Sql-server – do partitions make sense when dates are not involved

partitioningsql server

We are having some discussions about partitioning some application tables in SQL Server 2008 based on their quickly growing size. One is an event table that is typically used for INSERTS (80% of the queries) or SELECTS that look for the primary key of the table (20% of the queries). The other table is a "mapping" table that is all SELECTS looking up the primary key.

Would partitions along the primary key be helpful here? I've done a lot of reading and all the classic examples of partitioning seem to be data warehouse tables that are partitioned on dates. It also seems that partitioning can sometimes cause more harm than good.

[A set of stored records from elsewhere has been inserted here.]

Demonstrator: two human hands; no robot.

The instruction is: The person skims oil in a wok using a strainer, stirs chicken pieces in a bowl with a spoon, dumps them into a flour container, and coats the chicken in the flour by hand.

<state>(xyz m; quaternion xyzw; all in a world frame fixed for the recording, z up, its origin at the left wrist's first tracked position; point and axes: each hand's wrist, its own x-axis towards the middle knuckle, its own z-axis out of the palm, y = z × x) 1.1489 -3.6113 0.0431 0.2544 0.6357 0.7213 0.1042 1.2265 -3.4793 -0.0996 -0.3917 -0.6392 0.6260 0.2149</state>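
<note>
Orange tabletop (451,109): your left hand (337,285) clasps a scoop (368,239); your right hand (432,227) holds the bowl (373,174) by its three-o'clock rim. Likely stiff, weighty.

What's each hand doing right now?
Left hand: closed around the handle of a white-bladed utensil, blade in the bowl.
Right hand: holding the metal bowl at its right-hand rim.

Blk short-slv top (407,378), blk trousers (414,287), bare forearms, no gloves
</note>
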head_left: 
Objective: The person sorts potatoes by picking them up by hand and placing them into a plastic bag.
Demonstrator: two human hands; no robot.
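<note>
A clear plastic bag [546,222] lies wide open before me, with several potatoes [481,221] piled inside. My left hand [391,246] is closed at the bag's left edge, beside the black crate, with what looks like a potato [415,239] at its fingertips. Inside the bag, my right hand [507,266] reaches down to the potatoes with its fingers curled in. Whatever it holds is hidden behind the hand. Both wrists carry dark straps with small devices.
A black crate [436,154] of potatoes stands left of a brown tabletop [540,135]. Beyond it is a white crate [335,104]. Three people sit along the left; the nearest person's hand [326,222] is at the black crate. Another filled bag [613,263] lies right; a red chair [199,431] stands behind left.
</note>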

What do you think about these tables?

Best Answer

You did not explain why you want to partition the table and what do you expect from partitioning. You only mention table size, which is hardly a criteria for partitioning. Performance wise partitioning will make everything slower, not faster. The best you can hope for is on-par performance with the unpartitioned table. Some scenarios that do make sense with partitioning are:

  • ETL needs like load jobs that manipulate data intensively in staging tables and then switch in the entire staging table in one fast operation
  • need to remove large volumes of data that has past retention period (monthly switch out and truncate)
  • administrative reasons, like the need to rebuild individual partitions

Many quote reasons like 'move old data to slower disks' but I don't buy that argument much. And another oft quoted reason is to distribute data in multiple files, but that is incorrect thinking as a filegroup can contain multiple files across many volumes and the engine would distribute IO across them anyway w/o any partitioning need.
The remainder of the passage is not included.